The right of appeal is provided for in s 21(1) of the Police Regulation Act as follows:
"(1) A person who considers himself or herself aggrieved by:
(a) a decision made by STC on a matter that arises under this Act by reason of a member of the police force being hurt on duty, or
(b) a decision made by the Commissioner of Police under section 10A(1), 10B(3)(a), 12C(1), 12C(2) or 12D(4)(a),
may, within the period of 6 months after the person is notified of that decision, apply to the District Court for a determination in relation to that decision."
(emphasis added)
Thus, an appeal lies to the District Court if STC has made a decision on a matter arising under the Police Regulation Act "by reason of a member of the police force being hurt on duty." Otherwise, s 67 of the Administration Act provides:
"(1) A dispute under this or any other Act concerning an STC scheme is to be determined by STC or an STC disputes committee, except as otherwise provided by the regulations.
…
(5) This section does not apply to a dispute in respect of which an application may be made to the District Court under section 21 of the Police Regulation (Superannuation) Act 1906."

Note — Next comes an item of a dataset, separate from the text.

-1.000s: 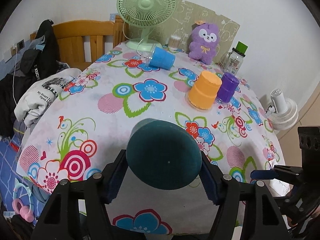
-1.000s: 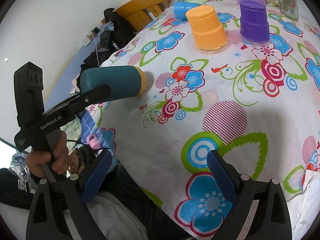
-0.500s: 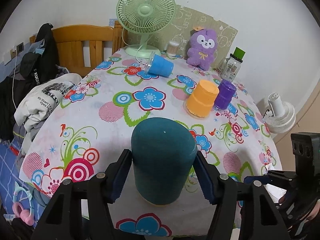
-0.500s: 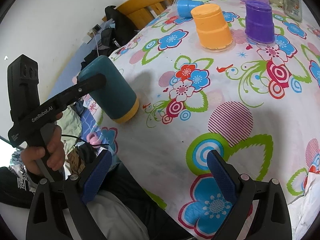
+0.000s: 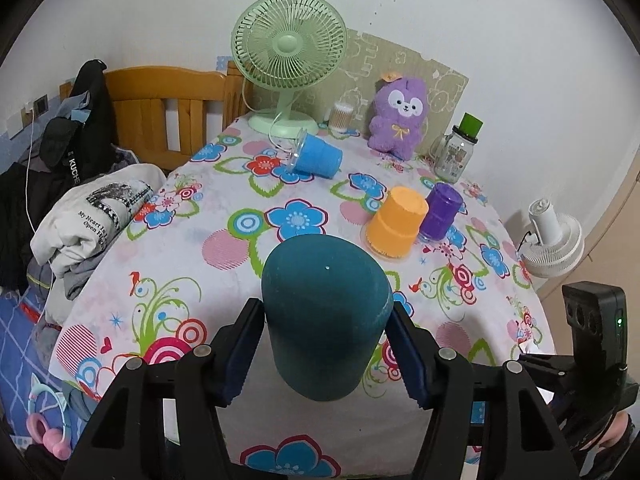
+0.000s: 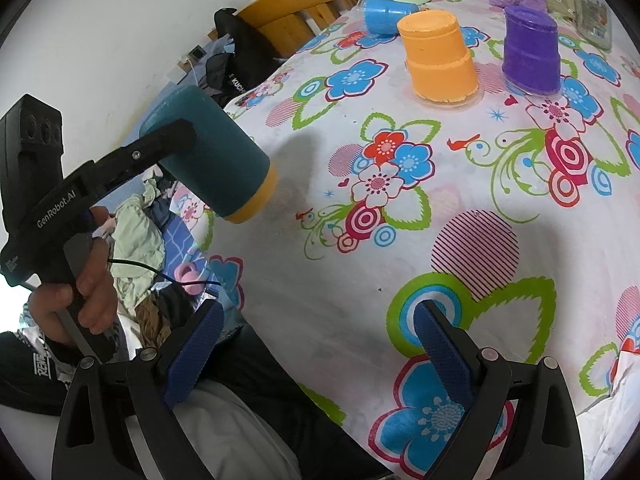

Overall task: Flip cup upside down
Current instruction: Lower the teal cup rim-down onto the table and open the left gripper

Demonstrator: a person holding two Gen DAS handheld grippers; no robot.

Relevantly, s 88(1)-(2) of the Administration Act provides:
"(1) A person aggrieved by a determination of STC or an STC disputes committee under section 67 (relating to determination of disputes) may appeal against the determination to the Supreme Court.
(2) The appeal must be made within 6 months after the appellant is notified of the determination or within such further period as the Supreme Court allows."
In SAS Trustee Corporation v Woollard [2014] NSWCA 75, Basten JA noted that an appeal lies to the Industrial Court under s 67 of the Administration Act only if an appeal could not have been made to the District Court under s 21 of the Police Regulation Act. His Honour was satisfied that such an appeal does lie to the District Court in a matter concerning superannuation allowances and gratuities under ss 10 and 10B of the Police Regulation Act and thus the Industrial Court lacked jurisdiction to consider the appeal. Despite this decision, STC continued to inform persons (including the Plaintiff on 18 August 2016) that, if they wished to appeal a decision, they should do so in the Industrial Court.
In Bigg v SAS Trustee Corporation [2016] NSWCA 236, the Court of Appeal considered the question of whether s 10B(2) of the Police Regulation Act applied to a police officer who had been dismissed following the Police Royal Commission on the basis that the police officer had engaged in corrupt or criminal conduct and was no longer a fit and proper person. The court held that the section could not permissibly be construed to operate in such a matter. Relevantly to the present consideration, at [21], the Court noted s 21 of the Police Regulation Act and observed that the decision in that case involved a preliminary issue not dependent on the applicant being hurt on duty. In those circumstances it was accepted that this was not a dispute to which s 21 of the Police Regulation Act applied.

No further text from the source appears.